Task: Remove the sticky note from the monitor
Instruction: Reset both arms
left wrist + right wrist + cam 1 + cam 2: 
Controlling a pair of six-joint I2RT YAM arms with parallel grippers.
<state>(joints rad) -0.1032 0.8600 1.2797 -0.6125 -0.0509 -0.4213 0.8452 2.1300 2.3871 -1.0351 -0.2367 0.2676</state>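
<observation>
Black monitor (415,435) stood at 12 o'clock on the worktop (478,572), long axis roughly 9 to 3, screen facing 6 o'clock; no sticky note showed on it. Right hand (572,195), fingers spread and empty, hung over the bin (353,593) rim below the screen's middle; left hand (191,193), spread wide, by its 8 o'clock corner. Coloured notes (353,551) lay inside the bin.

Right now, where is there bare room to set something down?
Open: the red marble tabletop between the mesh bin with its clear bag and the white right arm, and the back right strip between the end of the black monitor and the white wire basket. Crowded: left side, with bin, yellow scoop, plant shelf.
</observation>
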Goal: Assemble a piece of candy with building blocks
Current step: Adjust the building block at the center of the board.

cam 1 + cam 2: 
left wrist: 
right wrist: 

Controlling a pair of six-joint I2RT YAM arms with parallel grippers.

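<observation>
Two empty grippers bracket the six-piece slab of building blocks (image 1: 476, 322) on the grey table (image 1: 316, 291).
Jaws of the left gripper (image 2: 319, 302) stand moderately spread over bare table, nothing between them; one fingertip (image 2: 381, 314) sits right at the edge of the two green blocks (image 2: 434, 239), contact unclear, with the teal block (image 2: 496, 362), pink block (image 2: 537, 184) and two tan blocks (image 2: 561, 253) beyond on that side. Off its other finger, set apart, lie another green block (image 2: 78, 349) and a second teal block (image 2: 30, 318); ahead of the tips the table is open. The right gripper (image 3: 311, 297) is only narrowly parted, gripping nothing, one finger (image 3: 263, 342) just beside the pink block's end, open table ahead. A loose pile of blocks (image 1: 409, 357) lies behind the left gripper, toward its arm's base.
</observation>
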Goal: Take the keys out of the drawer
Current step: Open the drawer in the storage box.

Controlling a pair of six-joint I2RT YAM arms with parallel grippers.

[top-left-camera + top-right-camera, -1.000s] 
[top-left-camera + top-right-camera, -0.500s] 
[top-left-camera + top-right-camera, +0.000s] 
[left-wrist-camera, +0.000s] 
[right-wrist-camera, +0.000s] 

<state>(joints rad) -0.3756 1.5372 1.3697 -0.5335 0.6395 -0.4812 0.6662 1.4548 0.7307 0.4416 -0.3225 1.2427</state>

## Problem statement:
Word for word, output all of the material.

## Exercise result:
Task: Remove the sticky note from the monitor
Instruction: Reset both arms
left wrist + right wrist + cam 1 + cam 2: 
Controlling a pair of six-joint I2RT YAM arms with parallel grippers.
<state>(joints rad) -0.1032 0.8600 1.2797 -0.6125 -0.0509 -0.4213 0.8452 2.1300 2.3871 -1.0351 -0.2367 0.2676</state>
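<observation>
Black monitor (415,435) stood at 12 o'clock on the worktop (478,572), long axis roughly 9 to 3, screen facing 6 o'clock; no sticky note showed on it. Right hand (572,195), fingers spread and empty, hung over the bin (353,593) rim below the screen's middle; left hand (191,193), spread wide, by its 8 o'clock corner. Coloured notes (353,551) lay inside the bin.

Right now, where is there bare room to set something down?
Open: the red marble tabletop between the mesh bin with its clear bag and the white right arm, and the back right strip between the end of the black monitor and the white wire basket. Crowded: left side, with bin, yellow scoop, plant shelf.
</observation>
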Goal: Assemble a piece of candy with building blocks
Current step: Adjust the building block at the center of the board.

cam 1 + cam 2: 
left wrist: 
right wrist: 

Controlling a pair of six-joint I2RT YAM arms with parallel grippers.

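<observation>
Two empty grippers bracket the six-piece slab of building blocks (image 1: 476, 322) on the grey table (image 1: 316, 291).
Jaws of the left gripper (image 2: 319, 302) stand moderately spread over bare table, nothing between them; one fingertip (image 2: 381, 314) sits right at the edge of the two green blocks (image 2: 434, 239), contact unclear, with the teal block (image 2: 496, 362), pink block (image 2: 537, 184) and two tan blocks (image 2: 561, 253) beyond on that side. Off its other finger, set apart, lie another green block (image 2: 78, 349) and a second teal block (image 2: 30, 318); ahead of the tips the table is open. The right gripper (image 3: 311, 297) is only narrowly parted, gripping nothing, one finger (image 3: 263, 342) just beside the pink block's end, open table ahead. A loose pile of blocks (image 1: 409, 357) lies behind the left gripper, toward its arm's base.
</observation>
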Goal: Take the keys out of the drawer
Current step: Open the drawer in the storage box.

Controlling a pair of six-joint I2RT YAM arms with parallel grippers.

[top-left-camera + top-right-camera, -1.000s] 
[top-left-camera + top-right-camera, -0.500s] 
[top-left-camera + top-right-camera, +0.000s] 
[left-wrist-camera, +0.000s] 
[right-wrist-camera, +0.000s] 

<state>(joints rad) -0.3756 1.5372 1.3697 -0.5335 0.6395 -0.4812 0.6662 1.4548 0.7307 0.4416 -0.3225 1.2427</state>

With that, the exercise is complete.